Cláudio é poeta e prosador, nascido em 22 de janeiro de 1971, em São Sepé, RS. Desde 2005 se expõe na internet (www.balaiodeletras.blogspot.com). Em 2010 criou O Bodoque – Grupo de Escritores. Publica experimentos poéticos em áudio e vídeo nos seguintes endereços: www.balaiodeletras2.blogspot.com www.baudemelodias.blogspot.com http://soundcloud.com/claudiobcarlos. Tem poemas e narrativas publicados em diversos sites, revistas e jornais. No ano de 2001, enquanto capinava o pátio (em Restinga Seca, RS), se autonobilitou Visconde de Aponem. Comunicador de rádio (formado pela FEPLAM, na rádio da Universidade Federal de Santa Maria, RS). Começou carreira no rádio, aos treze anos de idade, em Restinga Seca, RS, na Sociedade Rádio Integração. Tem publicado, atualmente, através do Clube de Autores (site/editora).
Tem os seguintes livros publicados: Um arado rasgando a carne; O uniforme; O aprendiz de poeta; A pedra da realidade; Temporais atemporais tempo temporão; Liberdade vigiada & outros pequenos poemas que gritam...; O desnascer do nada; Lírica fedentina; O não-verbal; O espelho de Narciso; Sentimento Hiato; Memórias do Jirau; Narrativas mínimas; O fiel da balança; Poemas da nulidade; Bocó de Mola; O Círculo.

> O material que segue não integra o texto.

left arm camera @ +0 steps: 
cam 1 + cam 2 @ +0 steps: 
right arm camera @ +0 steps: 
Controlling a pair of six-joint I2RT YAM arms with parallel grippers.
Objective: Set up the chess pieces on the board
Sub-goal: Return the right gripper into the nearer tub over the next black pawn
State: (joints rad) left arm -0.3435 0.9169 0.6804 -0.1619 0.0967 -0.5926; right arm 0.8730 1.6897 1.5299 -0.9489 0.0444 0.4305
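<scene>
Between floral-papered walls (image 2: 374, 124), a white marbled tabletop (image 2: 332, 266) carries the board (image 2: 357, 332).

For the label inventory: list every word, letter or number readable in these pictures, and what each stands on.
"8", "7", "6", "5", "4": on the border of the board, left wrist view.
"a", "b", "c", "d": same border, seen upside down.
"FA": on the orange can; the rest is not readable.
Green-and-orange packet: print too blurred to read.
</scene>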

Com o Grupo O Bodoque publicou “Pequeno tratado sobre o grande nada & outras insignificâncias”.
A entrevista:
Nilto – Como e quando você percebeu que havia um bichinho (um vírus?) roendo você por dentro, esse verme chamado literatura?

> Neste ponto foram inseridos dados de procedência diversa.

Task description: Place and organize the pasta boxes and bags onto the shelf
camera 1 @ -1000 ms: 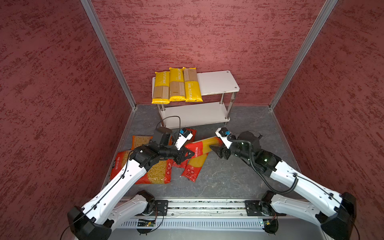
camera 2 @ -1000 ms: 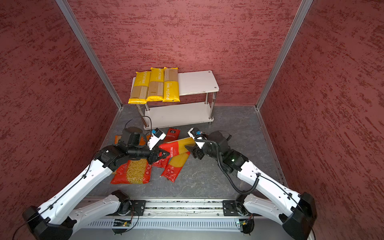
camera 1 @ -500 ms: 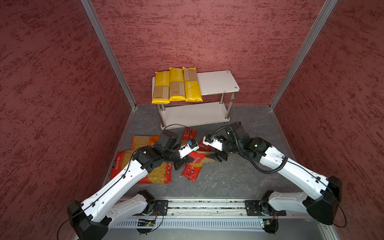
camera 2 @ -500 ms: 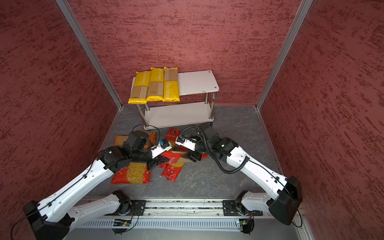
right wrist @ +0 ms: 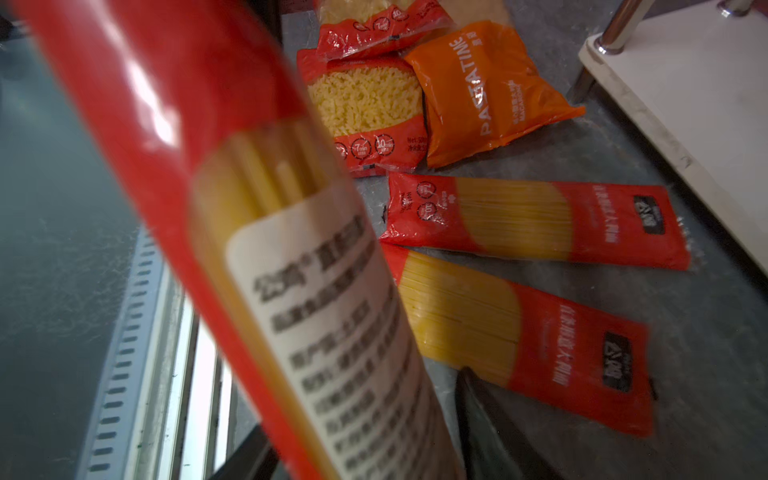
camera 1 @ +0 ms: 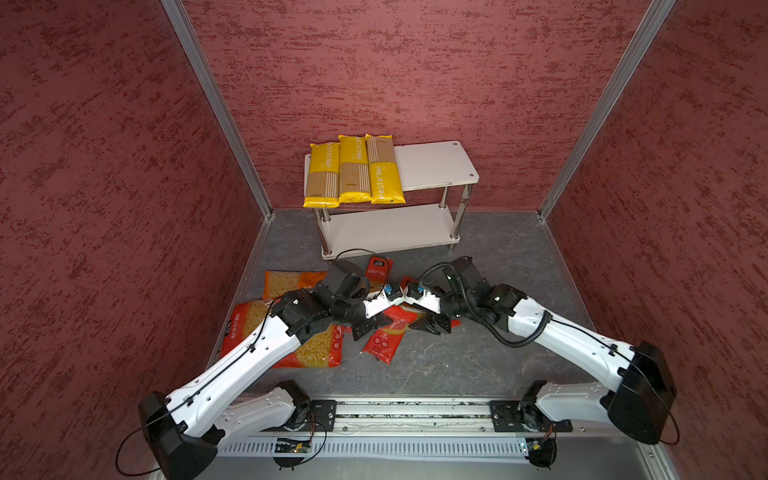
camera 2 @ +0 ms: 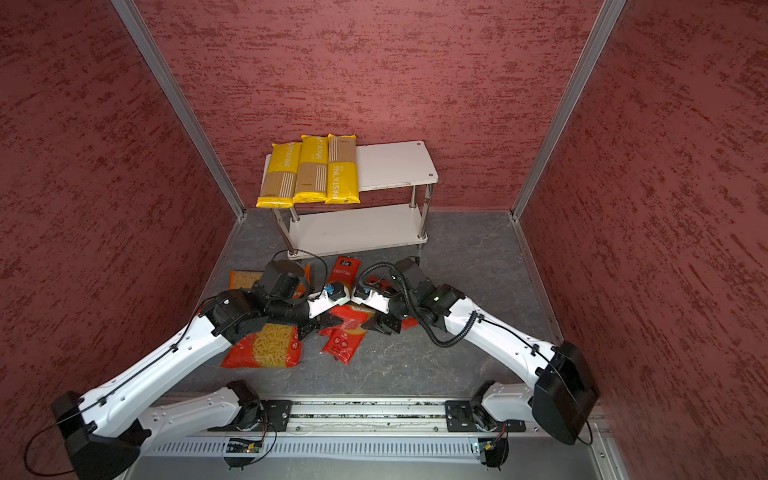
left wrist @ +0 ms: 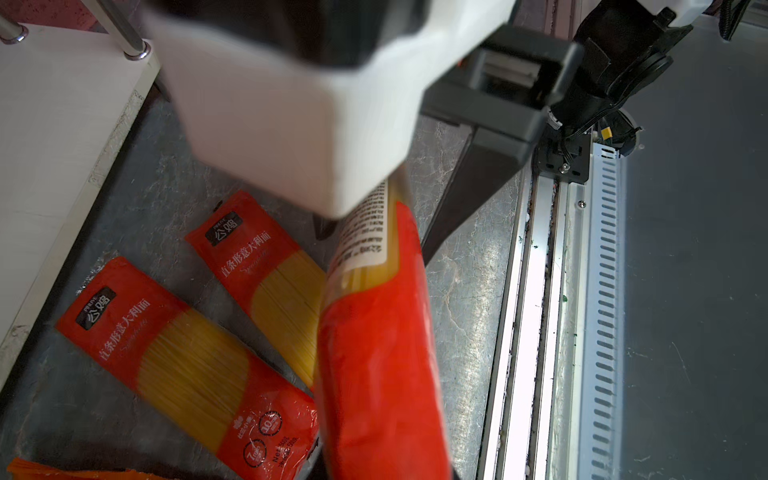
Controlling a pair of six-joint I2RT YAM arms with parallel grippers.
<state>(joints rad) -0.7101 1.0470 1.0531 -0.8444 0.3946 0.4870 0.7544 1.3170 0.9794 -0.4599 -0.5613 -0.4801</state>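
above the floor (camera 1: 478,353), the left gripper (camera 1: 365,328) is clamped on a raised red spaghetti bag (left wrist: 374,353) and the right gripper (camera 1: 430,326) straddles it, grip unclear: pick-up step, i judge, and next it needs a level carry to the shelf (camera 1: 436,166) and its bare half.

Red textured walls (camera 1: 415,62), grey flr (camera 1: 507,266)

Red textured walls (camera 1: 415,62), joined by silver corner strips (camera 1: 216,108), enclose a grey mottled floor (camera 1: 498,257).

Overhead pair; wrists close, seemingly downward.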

Cláudio – Acho que com sete anos, mais ou menos, eu já brincava de escrever livrinhos. Eu me lembro que escrevia, cortava, e depois colava algumas folhas de caderno, como se fossem pequenos livros. Eu colava tudo com tenaz. Claro que, à época, não sabia o que isso significava. Para mim era apenas uma brincadeira. Sempre fui muito solitário. Tive uma infância solitária, uma adolescência solitária... Eu não tenho irmãos, e minha infância foi quase que toda passada em uma fazenda. Não tenho nenhuma (ou quase nenhuma) lembrança de crianças brincando comigo. Só tenho lembranças de tias velhas e suas conversas sobre o alheio. Infância chata, não? Não tínhamos muitos livros em casa. Eu me lembro de ver meu pai lendo, mas ele nunca me incentivou, nunca leu nada para mim. Acho que nunca vi minha mãe lendo. Não tive incentivo da família, e comecei a ler tarde (ler mesmo, por prazer). Só muito tempo depois é que fui perceber que aquelas brincadeiras de criança eram, na verdade, esses bichinhos roendo por dentro: bichinhos da Literatura. Na minha adolescência eu não entendia muito bem o que acontecia comigo (acho que nenhum adolescente entende, né?) e quando realmente me dei conta que escrevia poesia, achei que aquilo era um castigo. Afinal, pra que me serviria a poesia? Era algo que me afastava dos demais. Eu achava que os outros falavam coisas enfadonhas, se envolviam com coisas enfadonhas, eram enfadonhos. E a poesia, que nadava em meu sangue, me fazia estranho aos olhos dos outros. Via a poesia como algo que me afastava dos demais, me fazia sofrer. Passei a adolescência numa cidadezinha chamada Restinga Seca, no Rio Grande do Sul: outra chatice. Quando realmente entendi que a poesia era um ofício (isso aos vinte e poucos anos) comecei a levar uma vida bem parecida com o que chamam de vida normal. É bom que se diga que sou essencialmente poeta. Sou um poeta que também escreve prosa.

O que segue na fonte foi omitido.